Отец Феррандо промолчал, поскольку усиленно думал, как бы половчее парировать удар. В отличие от ученого монаха, он не родился на острове, а приехал из Валенсии и уже восемь лет жил на Майорке. Иезуит хорошо был известен в городе, не только потому, что многих исповедовал – в частности, обитателей еврейского квартала, – но и от того, что пользовался здесь большим влиянием, особенно в прошлом, поскольку был духовным наставником предыдущего наместника короля. Он мечтал о должности ректора по иным соображениям, нежели отец Аменгуал. Тот хотел подняться на ступеньку повыше и продвинуться по карьерной лестнице. А у отца Феррандо был брат, младше его почти на восемь лет, который вот уже три года занимал место настоятеля в монастыре Сарагоссы. Сам же он, хоть и разменял пятый десяток, не добился ничего лучше репутации уважаемого исповедника.
– Я надеюсь, отец Аменгуал, что сегодня вы усладите наш слух, как и обещали, чтением наиболее важных отрывков из своего труда. А жена наместника короля уже знакома с сим славным манускриптом? Думаю, все, что касается проявлений святости сестры Нореты, проверено и неопровержимо доказано, верно? Я говорю это для вашей же пользы… По нынешним временам малейшая ошибка может обойтись весьма дорого… И вот это место, где вы пишете, что она постилась со столь крохотного возраста…
– Мне подтвердила это дочь ее кормилицы, которая еще жива. Она достойная женщина, крестьянка из Алгаиды, самой чистой крови
[67]. С чего бы ей лгать?
– А я не говорил, что это вранье. Но деревенские жители легковерны и болтливы. Послушать их, так и ослы умеют летать…
– Не знаю, верят ли они в летающих ишаков, но в нынешние времена случаются и более странные вещи. Например, некоторые ослы разговаривают…
– И кроме этого – истошно орут и брыкаются.
«Ловко я на сей раз нашелся», – подумал отец Аменгуал. «Так ему и надо! Что он о себе воображает? Осел – он и есть осел!» – сказал про себя отец Феррандо. Оба молчали, словно выжидая, кто первый начнет атаку. Они бы долго так стояли, если бы в коридоре не послышались голоса. Это были хронист Анжелат и племянник наместника короля капитан Себастья Палоу, который надзирал за строительством бастиона Святого Петра. Никто не сказал бы, глядя на его приземистую фигуру, что он не только человек деятельный, но и большой любитель словесности, хотя и не такой, как хронист.
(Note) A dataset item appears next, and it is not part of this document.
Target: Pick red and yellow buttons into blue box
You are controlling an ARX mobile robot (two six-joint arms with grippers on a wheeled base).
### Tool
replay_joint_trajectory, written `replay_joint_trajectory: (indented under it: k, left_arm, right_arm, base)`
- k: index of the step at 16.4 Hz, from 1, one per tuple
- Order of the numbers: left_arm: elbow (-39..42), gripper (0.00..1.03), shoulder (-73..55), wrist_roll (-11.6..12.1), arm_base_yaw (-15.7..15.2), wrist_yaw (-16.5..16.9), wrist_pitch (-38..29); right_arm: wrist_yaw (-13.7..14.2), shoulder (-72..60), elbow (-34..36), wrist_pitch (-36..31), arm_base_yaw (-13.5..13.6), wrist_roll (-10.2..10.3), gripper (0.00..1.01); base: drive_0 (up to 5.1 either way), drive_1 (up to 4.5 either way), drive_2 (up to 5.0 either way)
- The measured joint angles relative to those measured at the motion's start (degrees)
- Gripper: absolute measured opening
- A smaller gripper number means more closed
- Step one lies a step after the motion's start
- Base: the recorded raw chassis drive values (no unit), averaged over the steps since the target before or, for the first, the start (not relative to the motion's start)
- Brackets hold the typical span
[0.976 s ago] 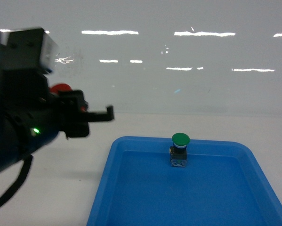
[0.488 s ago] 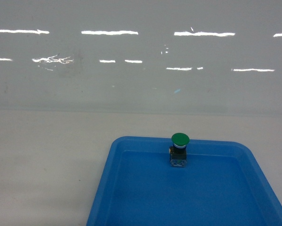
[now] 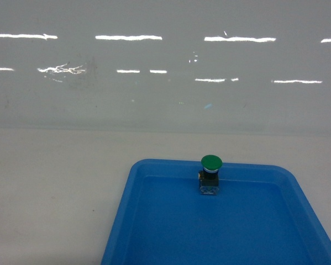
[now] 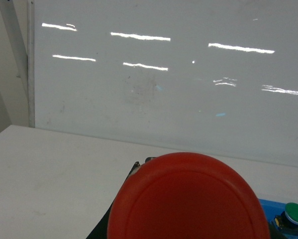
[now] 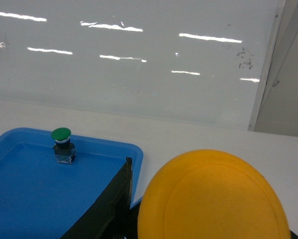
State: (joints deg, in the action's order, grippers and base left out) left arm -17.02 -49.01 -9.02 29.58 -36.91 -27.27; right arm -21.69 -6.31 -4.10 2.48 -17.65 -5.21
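Observation:
The red button's round cap [image 4: 188,199] fills the bottom of the left wrist view. My left gripper [image 4: 188,219] is shut on it; only one dark fingertip [image 4: 135,167] shows past the cap's edge. The yellow button's cap [image 5: 213,199] fills the bottom right of the right wrist view, with my right gripper [image 5: 208,209] shut on it and a dark finger [image 5: 111,199] showing beside it. Neither arm appears in the head view. The blue box is out of view.
A shallow blue tray [image 3: 126,210] lies on the white table, with a green-capped button [image 3: 211,175] standing upright near its far rim. The same tray [image 5: 19,199] and green button [image 5: 62,145] show in the right wrist view. A glossy white wall runs behind the table.
The left arm, which held the red button at the left of the head view one second ago, has left that view. The tray and green button have not moved.

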Motion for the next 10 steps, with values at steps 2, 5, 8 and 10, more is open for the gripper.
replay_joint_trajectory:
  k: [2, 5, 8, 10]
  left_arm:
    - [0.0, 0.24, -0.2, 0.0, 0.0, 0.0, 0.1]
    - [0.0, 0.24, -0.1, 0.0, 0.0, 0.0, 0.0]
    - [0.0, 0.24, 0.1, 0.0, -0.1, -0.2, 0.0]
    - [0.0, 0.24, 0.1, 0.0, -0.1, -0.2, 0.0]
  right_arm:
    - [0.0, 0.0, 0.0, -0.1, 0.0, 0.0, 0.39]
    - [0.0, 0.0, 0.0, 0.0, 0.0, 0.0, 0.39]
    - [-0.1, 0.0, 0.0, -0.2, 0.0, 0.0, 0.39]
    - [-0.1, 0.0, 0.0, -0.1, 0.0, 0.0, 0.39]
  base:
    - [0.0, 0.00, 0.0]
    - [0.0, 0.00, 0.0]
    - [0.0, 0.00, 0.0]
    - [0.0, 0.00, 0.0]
Отец Аменгуал вышел, чтобы встретить их, стараясь скрыть то раздраженное состояние, в которое его привел разговор с отцом Феррандо. С самым радушным видом монах провел гостей в келью, в глубине которой служка уже расставил пять стульев для участников тертулии. Отец Салвадор Феррандо, чтобы ни в чем не уступать отцу Висенту Аменгуалу и продемонстрировать свое над ним превосходство, приветствовал вновь пришедших с улыбкой святого.
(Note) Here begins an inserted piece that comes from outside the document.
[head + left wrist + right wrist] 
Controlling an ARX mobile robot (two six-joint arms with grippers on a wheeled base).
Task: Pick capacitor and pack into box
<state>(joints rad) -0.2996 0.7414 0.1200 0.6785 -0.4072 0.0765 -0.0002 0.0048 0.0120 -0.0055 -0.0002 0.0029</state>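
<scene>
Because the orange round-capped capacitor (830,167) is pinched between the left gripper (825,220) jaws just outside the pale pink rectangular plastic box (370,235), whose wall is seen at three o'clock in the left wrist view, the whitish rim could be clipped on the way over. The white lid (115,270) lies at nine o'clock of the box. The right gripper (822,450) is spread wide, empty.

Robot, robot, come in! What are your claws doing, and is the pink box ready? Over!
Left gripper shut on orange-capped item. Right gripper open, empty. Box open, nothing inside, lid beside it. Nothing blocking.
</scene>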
– Отец Аменгуал, так же, как и я, или, лучше сказать, особенно я, ибо я более невежественен, чем отец Аменгуал, мы оба рады приветствовать вас, сеньоры. Общение с вами столь поучительно для нас, особенно для меня, когда каждый понедельник вы одариваете нас своей ученостью… Благодаря вам мы узнаем столько нового…
– Отец Феррандо, – прервал его хронист, язвительно усмехнувшись, – не преувеличивайте! Вы ведь тоже не монахи-затворники…
– Да я вовсе не имел это в виду, мессир Анжелат! – воскликнул иезуит, почувствовав на себе острый, словно сталь, взгляд соперника. – Но все-таки есть большая разница: живешь ты в миру или, как отец Аменгуал и я, – вдали от житейских дел.